Primary schools began a new timetable this week featuring daily reading blocks, but a literacy specialist cautioned that a targeted, subject-based approach is urgently needed to tackle persistent challenges with comprehension and literacy across the curriculum.
The new daily reading session is part of the Ministry of Educational Transformation’s Project SOAR (Strengthen Our Ability to Read), part of a range of newly announced reforms. It aims to ensure all seven-year-olds can read.
Shawntelle Morgan, founder of I-Teach Transformative Knowledge Solutions Ltd, said the initiative is “a step in the right direction” but urged that a focused effort in employing content area reading should also be introduced at the primary level, especially for students with existing reading difficulties.
Content area reading is the practice of developing comprehension and literacy skills to engage with specialised texts across academic subjects such as science, mathematics, and social studies, rather than focusing solely on English literature.
“At the secondary level, this is what would be referred to as content area reading… where learners would be introduced to the unique vocabulary of that particular subject area,” Morgan explained in an interview with Barbados TODAY. “So they’re now not just learning to blend and segment and learn words, but they’re understanding that words may have different meanings depending on the subject area that they’re studying.”
Recalling an earlier teaching session, Morgan remarked, “I had a session this morning and I asked one of the learners if they had ever heard the term stigma. I remember quite a few of them raised their hands, and they said, ‘yes’, they’d heard the term stigma – we’re talking about stigma in regards to dyslexia – when I asked the child, ‘Can you tell me what you know about stigma?’ She said it was a part of the plant. Yes, she was correct that a stigma is a part of the plant, but in the context of which we were looking at stigma, it was not a part of a plant.”
She stressed that helping children grasp the nuances of language across subjects is crucial, and said it would go a long way in improving literacy outcomes, beyond a stand-alone reading block.
“So we want children to understand that words can have different meanings within different contexts,” Morgan said. “That they can appreciate that if you’re writing an essay in history, you’re going to focus more on chronological order than you would if you’re writing a story in English that may have characters, plots, scenes, and things of that nature.”

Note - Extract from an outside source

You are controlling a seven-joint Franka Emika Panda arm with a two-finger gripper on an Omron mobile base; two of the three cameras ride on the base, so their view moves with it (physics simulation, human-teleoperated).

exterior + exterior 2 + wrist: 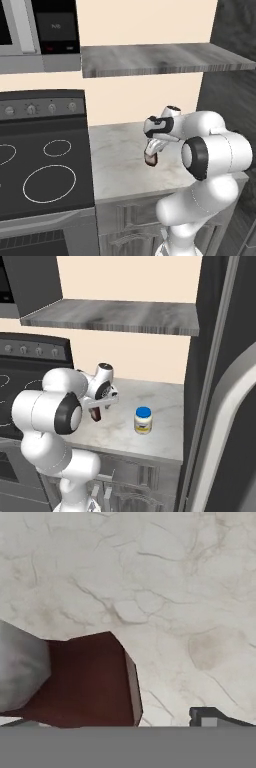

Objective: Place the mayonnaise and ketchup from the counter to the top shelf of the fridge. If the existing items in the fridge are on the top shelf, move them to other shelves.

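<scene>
Mayonnaise jar (143, 420), blue lid, upright on marble desk (150, 398), near fridge door (220, 406); contents not visible. Ketchup bottle (85, 679), dark red with grey cap, directly below end effector (152, 150), between its fingers. End effector jaws wide, not gripping; one fingertip (210, 716) clear of bottle. Mayonnaise apart from end effector, on fridge side. Stove (40, 165) beside desk; grey wall shelf (160, 59) above; microwave (37, 32) over stove.

Home kitchen, stove (42, 165), marble counter (150, 401), microwave (37, 35), fridge (225, 381)
</scene>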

Building this foundation early will ease the transition to secondary school, where reading demands become more complex, she argued.
She said: “We want to focus on this so that when learners make a transition to the secondary level, they already have an understanding that reading goes beyond letter sounds, making sentences, and paragraph development. Yes, that is part of reading, but it goes beyond that.”
Morgan noted that reading is often narrowly associated with language arts at primary school and English literature at secondary level: “Whenever we think of reading, what comes to mind in primary school, grammar, language arts. We don’t think of reading in terms of maths or even other subjects, and then at the secondary level, when we think of reading, we think English language and English literature. We don’t really consider subjects like science and maths and those types of subjects.”
While she applauded the reading block as a bold step, Morgan cautioned that careful groundwork will be required to make it effective. “I’m excited about the reading block, but I do think that we need to look at the groundwork for implementing it. Giving the teachers enough time to actually plan and prepare so that it’s effective, and also looking to merge reading across the curriculum, even from the primary level.”
She added: “I felt like things like building fluency and stamina might benefit from children having consistent practice in terms of comprehension and uninterrupted reading blocks to nurture these habits… but what really concerned me is that one size does not fit all…. Some may be struggling with decoding, and then others may be reading above grade level. So without differentiation, a blanket reading block may actually frustrate weaker readers.”